Copy, word for word, the opening line of the data and each line after it until the line that contains "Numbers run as", which is included. Leave the pictures out.
[[ Dataset content open ]]
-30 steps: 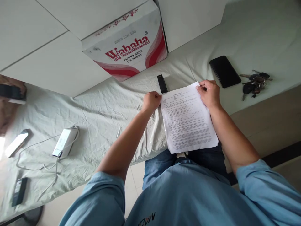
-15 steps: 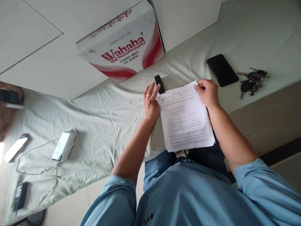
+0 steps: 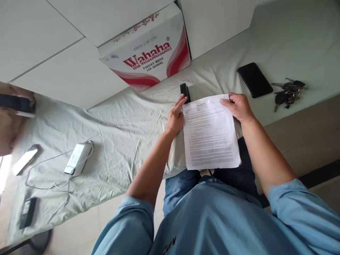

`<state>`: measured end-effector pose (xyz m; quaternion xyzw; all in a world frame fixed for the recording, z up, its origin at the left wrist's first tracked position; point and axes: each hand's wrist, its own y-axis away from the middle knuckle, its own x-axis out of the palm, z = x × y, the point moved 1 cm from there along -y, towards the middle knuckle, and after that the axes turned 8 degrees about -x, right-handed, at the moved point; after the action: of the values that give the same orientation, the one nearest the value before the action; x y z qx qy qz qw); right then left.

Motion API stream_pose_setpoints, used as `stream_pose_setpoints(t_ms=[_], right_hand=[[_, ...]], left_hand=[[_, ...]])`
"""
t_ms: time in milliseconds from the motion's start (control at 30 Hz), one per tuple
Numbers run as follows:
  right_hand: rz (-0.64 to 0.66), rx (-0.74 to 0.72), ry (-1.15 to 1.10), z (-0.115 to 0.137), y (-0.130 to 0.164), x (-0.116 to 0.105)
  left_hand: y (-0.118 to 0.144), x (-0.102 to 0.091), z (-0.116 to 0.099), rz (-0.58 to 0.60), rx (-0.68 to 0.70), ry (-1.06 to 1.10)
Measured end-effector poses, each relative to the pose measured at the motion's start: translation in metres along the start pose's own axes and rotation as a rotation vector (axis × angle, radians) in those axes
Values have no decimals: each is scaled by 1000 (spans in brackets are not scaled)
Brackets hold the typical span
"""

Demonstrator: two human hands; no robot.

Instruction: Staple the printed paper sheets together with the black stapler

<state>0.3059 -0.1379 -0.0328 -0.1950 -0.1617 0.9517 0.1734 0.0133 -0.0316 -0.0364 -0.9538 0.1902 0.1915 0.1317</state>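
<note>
A stack of printed paper sheets lies over the table's near edge, its lower end above my lap. My right hand pinches the top right corner, thumb on top. My left hand, wearing a ring, rests against the upper left edge of the sheets. Its fingers stretch forward, and the fingertips are at a small black object that looks like a stapler, just beyond the top left corner. From this angle I cannot tell whether those fingertips press on it.
Behind the sheets stands a Wahaha water carton against white panels. To the right lie a black phone and a bunch of keys. On the left are a white power bank with a cable, a phone and another person's hand.
My left fingers have drawn closer together and moved toward the black object. My right hand has shifted its grip at the corner, and the sheets are straighter. The view has shifted slightly.
</note>
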Motion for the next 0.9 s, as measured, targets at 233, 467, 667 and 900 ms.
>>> stream_pose_setpoints(t_ms=[233,467,667,900], right_hand=[[7,92,-278,7,0,0],[-66,72,-226,-5,0,4],[-79,31,-322,-12,-1,8],[-108,19,-316,-13,-1,8]], left_hand=[[35,-10,4,-161,-222,210],[41,-7,-4,74,-266,304],[36,-6,7,-148,-294,471],[37,-4,13,-142,-315,625]])
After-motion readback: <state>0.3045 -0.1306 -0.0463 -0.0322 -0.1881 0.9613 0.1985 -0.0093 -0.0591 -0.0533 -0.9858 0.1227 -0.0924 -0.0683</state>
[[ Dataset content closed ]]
— Answer to this problem —
-30 steps: 
-15 steps: 
+0 steps: 

`<state>`: measured end-effector pose (xyz m; quaternion xyzw; all in a world frame fixed for the recording, z up, its origin at the left wrist's first tracked position; point and axes: each hand's wrist, its own y-axis away from the middle knuckle, its own x-axis out of the palm, z = x × y, the point moved 1 cm from there along -y, towards the middle knuckle, and after that the axes turned 8 degrees about -x, right-handed, at the moved point; after the action: of the values that give the same orientation, the one nearest the value before the action; x y z qx qy qz qw); right then left.

Motion API stream_pose_setpoints, used as `stream_pose_setpoints(t_ms=[_], right_hand=[[_, ...]], left_hand=[[_, ...]])`
"""
t_ms: time in milliseconds from the motion's start (control at 30 Hz), one per tuple
Numbers run as follows:

Nothing remains to add to the answer.